▸ **Task goal**: Repeat the stretch of entries below from the line with "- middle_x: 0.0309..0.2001" through the line with "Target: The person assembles". Include both ends and add nothing.

--- Data for the task Enclosed Below ---

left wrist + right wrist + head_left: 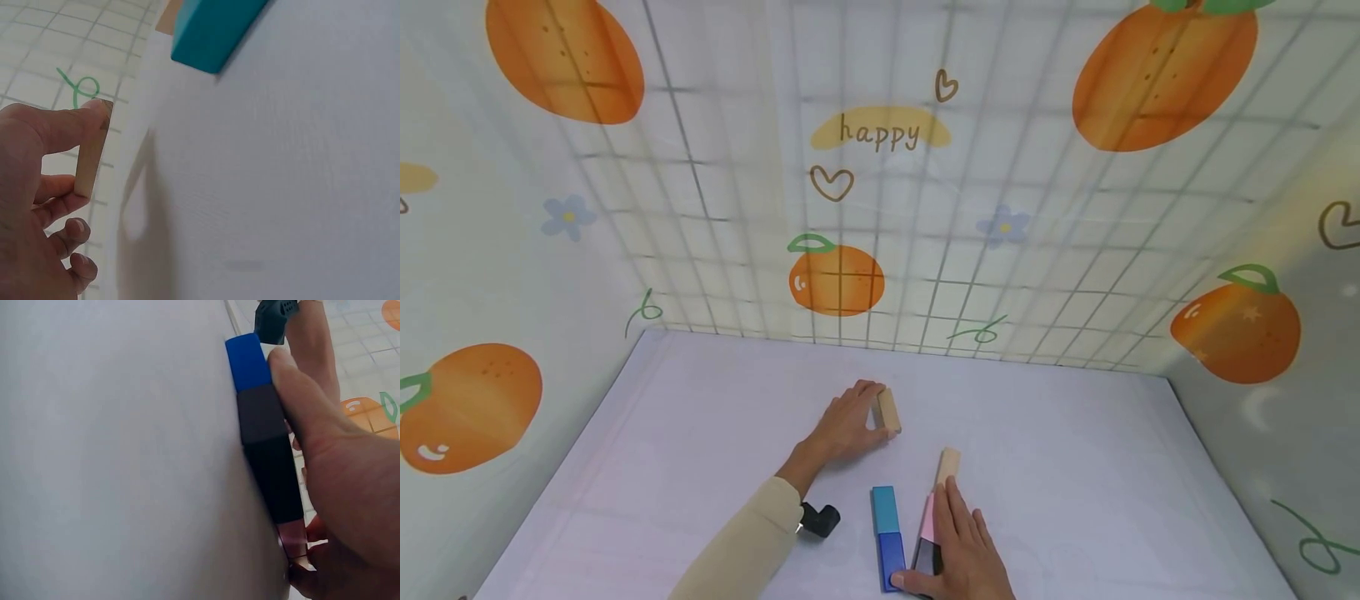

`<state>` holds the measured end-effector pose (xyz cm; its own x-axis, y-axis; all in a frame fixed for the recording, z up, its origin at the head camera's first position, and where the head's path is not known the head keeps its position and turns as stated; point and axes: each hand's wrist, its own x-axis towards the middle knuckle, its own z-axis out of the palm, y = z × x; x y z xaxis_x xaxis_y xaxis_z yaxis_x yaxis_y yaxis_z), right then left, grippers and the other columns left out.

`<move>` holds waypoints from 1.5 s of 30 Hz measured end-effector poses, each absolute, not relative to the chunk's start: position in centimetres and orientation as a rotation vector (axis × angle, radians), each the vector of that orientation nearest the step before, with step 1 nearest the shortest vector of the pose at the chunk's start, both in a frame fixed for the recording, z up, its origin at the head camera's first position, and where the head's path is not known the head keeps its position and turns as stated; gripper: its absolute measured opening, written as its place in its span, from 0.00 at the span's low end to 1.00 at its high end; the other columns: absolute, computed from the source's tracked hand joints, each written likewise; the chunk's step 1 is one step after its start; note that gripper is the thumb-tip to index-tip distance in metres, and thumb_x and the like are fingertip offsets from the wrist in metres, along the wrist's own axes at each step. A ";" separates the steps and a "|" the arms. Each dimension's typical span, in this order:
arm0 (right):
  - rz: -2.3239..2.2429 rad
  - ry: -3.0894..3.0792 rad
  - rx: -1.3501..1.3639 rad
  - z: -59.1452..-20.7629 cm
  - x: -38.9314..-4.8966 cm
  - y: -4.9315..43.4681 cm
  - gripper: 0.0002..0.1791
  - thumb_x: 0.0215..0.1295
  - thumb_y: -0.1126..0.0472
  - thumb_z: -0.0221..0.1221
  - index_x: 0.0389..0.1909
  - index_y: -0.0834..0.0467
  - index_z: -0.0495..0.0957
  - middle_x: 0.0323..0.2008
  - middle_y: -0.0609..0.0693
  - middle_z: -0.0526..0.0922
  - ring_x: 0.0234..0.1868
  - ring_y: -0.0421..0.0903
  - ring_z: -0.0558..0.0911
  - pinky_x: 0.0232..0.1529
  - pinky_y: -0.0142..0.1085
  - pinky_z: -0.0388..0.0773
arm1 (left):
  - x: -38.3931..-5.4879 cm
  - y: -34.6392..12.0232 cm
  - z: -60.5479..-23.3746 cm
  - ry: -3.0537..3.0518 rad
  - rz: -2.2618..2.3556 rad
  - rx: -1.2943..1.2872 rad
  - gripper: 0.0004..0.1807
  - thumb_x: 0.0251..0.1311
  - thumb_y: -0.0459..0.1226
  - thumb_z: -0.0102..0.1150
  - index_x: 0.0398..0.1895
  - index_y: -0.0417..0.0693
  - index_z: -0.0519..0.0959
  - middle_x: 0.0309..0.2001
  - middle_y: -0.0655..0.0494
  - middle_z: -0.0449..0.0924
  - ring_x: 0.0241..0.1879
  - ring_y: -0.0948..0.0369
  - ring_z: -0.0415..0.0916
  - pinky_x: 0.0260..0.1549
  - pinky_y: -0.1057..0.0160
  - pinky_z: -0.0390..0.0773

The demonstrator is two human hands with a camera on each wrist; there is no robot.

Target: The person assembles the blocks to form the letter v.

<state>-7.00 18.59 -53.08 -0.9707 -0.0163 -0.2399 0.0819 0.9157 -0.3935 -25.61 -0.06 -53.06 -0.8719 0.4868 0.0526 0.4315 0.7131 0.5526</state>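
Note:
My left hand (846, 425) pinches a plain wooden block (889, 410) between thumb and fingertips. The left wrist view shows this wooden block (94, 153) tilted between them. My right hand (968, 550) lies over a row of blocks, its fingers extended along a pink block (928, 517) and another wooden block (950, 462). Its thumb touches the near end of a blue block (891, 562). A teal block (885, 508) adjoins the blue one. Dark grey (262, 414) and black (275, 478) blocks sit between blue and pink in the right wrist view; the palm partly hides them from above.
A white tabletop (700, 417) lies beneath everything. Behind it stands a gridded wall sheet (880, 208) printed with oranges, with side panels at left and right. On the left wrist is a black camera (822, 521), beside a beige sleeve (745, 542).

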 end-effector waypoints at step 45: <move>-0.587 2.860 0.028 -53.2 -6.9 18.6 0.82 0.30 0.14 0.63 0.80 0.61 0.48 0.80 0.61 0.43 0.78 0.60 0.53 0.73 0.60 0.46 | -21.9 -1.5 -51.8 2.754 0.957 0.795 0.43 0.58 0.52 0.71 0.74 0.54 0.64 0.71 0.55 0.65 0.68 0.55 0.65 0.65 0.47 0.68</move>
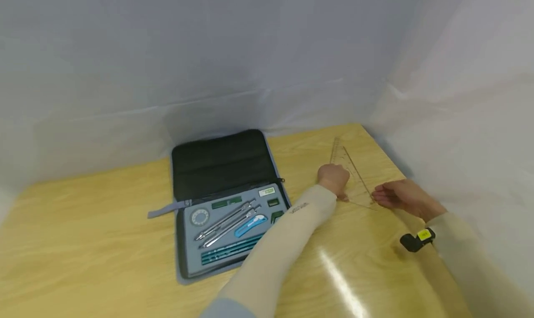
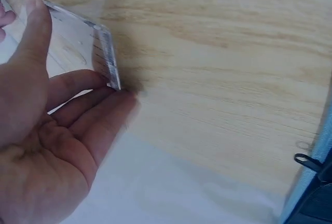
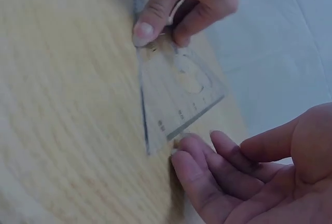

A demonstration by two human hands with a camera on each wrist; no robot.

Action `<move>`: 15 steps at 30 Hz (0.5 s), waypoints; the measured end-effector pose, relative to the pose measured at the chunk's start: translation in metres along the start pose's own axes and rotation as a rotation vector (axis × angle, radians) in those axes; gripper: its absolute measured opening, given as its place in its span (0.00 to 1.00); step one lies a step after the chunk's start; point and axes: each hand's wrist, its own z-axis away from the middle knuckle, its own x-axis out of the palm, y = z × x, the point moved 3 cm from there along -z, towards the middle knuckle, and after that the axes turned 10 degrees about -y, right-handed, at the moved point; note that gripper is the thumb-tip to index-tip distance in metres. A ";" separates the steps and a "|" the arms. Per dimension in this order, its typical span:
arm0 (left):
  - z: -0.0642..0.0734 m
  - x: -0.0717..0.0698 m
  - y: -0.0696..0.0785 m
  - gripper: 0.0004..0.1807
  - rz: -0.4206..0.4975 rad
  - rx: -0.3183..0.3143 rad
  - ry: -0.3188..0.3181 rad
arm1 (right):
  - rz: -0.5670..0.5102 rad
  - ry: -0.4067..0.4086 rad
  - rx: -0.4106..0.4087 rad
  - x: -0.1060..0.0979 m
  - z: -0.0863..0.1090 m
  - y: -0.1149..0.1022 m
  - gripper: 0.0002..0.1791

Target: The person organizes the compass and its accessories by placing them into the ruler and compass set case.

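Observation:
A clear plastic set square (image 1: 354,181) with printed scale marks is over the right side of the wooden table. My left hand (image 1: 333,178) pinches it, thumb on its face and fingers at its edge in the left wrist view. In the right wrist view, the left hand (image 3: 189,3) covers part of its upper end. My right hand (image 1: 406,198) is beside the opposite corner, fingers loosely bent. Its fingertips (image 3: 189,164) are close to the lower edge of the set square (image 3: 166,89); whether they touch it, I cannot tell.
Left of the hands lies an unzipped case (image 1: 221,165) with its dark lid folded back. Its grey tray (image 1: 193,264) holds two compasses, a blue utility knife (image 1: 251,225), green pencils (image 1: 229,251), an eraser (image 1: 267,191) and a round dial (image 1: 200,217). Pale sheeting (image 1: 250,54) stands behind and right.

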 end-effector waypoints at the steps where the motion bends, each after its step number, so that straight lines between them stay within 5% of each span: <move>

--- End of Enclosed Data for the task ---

▸ **Output below**:
  - middle_x: 0.0309..0.2001
  - middle_y: -0.0655..0.0494
  - middle_z: -0.0449..0.0924
  - ring_x: 0.0241..0.1879
  - ring_y: -0.0948..0.0369
  - ring_z: -0.0415..0.0916
  - pinky_x: 0.0260..0.1549
  - pinky_y: -0.1057..0.0160
  - pinky_z: -0.0390..0.0773

The demonstrator is two human hands with a camera on each wrist; there is no robot.

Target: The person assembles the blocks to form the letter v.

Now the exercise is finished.